Task requirements.
Give the number of lines in the records below that hold "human"; nothing else is needed.

Data for this exercise.

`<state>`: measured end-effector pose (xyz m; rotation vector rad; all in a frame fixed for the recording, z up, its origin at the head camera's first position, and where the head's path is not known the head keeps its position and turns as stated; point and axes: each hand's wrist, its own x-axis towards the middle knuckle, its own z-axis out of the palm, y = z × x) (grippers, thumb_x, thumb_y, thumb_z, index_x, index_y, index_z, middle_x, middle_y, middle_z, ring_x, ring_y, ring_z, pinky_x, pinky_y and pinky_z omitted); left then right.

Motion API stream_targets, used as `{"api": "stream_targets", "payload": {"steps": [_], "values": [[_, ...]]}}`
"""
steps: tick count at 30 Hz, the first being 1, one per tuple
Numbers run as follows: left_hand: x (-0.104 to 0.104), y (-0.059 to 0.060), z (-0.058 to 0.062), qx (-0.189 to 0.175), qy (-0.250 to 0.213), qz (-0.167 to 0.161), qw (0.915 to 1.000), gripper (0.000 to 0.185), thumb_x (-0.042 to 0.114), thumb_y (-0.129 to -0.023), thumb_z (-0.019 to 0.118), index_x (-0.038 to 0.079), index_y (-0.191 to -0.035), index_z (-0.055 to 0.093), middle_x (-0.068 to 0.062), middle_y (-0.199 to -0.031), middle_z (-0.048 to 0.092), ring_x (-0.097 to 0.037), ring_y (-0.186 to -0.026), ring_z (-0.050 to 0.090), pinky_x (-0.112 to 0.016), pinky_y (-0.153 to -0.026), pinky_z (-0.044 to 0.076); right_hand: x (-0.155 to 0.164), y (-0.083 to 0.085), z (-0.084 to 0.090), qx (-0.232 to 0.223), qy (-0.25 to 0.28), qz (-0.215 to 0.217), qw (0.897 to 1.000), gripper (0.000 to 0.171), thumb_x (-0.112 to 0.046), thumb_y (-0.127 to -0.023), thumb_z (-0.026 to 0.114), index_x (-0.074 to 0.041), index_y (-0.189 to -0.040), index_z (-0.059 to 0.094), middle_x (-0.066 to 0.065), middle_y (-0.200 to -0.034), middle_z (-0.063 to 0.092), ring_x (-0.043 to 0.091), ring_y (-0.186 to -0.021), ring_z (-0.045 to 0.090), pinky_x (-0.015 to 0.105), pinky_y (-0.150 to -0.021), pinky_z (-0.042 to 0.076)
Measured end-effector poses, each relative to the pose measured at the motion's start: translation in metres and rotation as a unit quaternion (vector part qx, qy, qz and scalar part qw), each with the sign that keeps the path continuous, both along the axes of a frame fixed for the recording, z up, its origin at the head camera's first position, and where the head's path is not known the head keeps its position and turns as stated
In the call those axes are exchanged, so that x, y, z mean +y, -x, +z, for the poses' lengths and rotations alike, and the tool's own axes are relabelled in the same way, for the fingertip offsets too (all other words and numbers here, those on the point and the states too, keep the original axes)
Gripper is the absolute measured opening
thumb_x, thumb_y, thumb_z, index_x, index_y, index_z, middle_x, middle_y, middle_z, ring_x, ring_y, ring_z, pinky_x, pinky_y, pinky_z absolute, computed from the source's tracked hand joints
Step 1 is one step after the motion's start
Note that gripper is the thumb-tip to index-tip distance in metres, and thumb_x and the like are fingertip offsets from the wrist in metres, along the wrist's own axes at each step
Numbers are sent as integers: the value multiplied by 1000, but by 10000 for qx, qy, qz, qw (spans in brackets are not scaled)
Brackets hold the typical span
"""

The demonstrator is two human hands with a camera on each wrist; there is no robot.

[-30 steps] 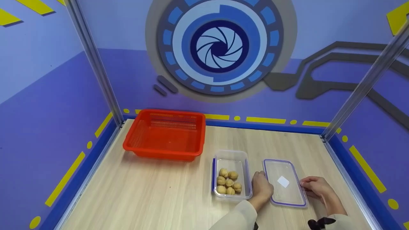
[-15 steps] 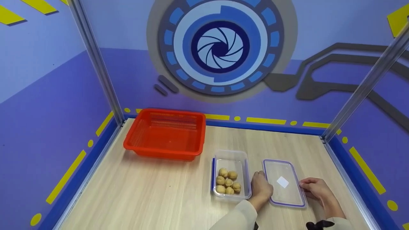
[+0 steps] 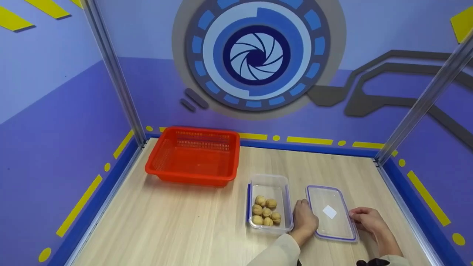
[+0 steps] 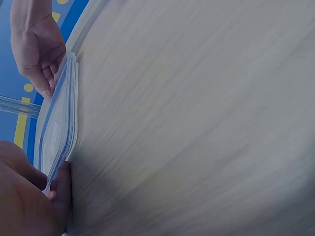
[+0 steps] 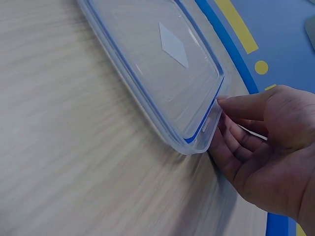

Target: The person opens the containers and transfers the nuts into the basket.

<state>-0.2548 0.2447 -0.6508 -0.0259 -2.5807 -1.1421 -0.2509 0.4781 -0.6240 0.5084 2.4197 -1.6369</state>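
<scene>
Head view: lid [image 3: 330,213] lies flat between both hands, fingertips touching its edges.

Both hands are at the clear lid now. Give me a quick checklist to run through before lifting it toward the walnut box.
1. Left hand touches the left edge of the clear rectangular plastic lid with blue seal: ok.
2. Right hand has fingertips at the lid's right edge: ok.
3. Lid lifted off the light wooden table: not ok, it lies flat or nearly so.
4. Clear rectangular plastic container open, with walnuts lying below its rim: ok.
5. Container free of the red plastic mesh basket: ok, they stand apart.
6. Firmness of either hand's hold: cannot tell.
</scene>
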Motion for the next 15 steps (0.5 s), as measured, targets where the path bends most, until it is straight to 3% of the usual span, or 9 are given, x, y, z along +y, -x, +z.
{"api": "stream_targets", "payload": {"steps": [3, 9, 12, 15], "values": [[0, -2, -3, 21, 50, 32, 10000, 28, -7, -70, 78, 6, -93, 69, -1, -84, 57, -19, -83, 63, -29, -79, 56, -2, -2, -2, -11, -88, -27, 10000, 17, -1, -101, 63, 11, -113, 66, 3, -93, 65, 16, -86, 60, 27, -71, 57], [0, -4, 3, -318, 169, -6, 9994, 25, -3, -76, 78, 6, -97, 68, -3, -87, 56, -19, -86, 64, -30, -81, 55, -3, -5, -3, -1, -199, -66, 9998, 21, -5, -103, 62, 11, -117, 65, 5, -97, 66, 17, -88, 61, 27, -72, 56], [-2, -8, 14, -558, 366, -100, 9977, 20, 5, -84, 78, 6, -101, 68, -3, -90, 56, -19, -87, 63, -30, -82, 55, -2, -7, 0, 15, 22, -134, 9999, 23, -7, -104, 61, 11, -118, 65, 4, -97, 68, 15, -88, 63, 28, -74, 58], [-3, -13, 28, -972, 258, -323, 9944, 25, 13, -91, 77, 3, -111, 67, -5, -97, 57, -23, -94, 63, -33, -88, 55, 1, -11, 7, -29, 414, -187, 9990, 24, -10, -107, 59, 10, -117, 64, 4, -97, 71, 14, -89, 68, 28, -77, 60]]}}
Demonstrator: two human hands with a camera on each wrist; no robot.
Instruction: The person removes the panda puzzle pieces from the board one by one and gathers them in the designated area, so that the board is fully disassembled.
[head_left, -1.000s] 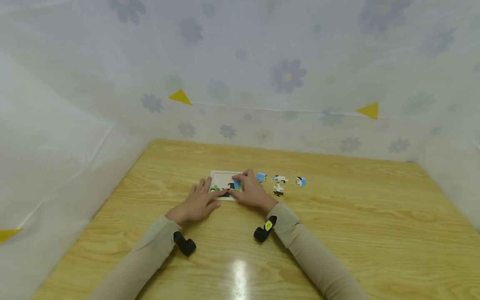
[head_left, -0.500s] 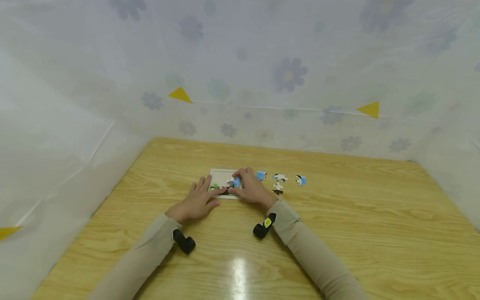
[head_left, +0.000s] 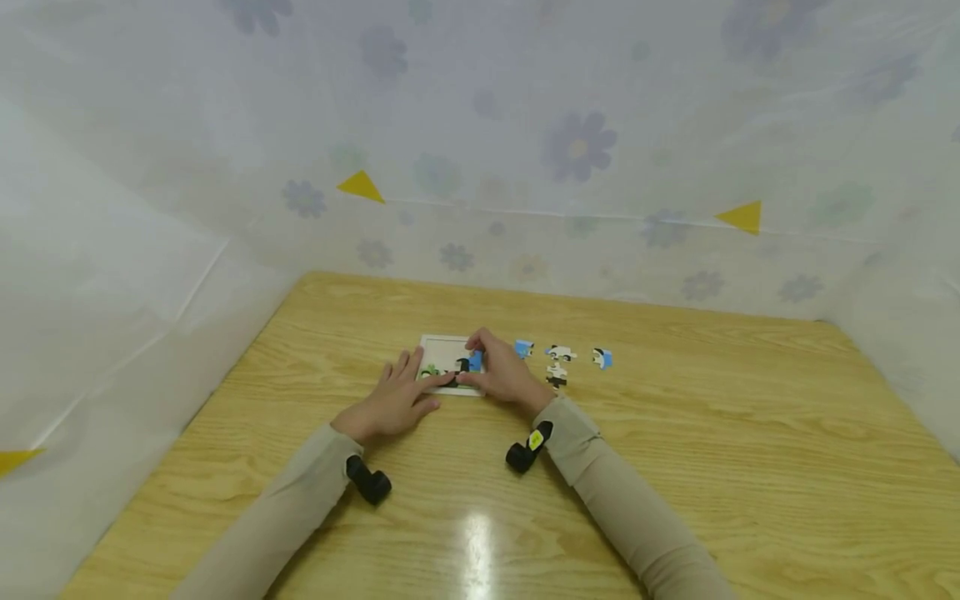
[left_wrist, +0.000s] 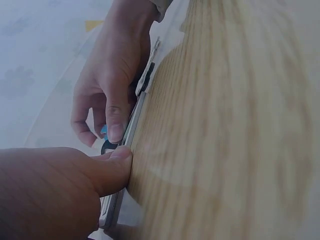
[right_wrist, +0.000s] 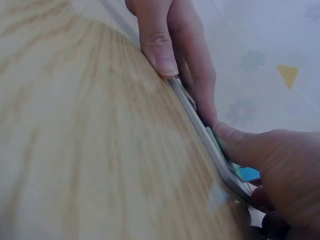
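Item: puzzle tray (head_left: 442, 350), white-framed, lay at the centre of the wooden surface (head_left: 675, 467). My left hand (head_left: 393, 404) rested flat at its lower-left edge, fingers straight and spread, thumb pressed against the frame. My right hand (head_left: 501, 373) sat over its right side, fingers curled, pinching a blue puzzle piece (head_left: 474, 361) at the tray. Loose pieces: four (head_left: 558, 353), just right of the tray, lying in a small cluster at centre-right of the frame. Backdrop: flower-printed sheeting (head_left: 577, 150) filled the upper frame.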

Solved problem.
2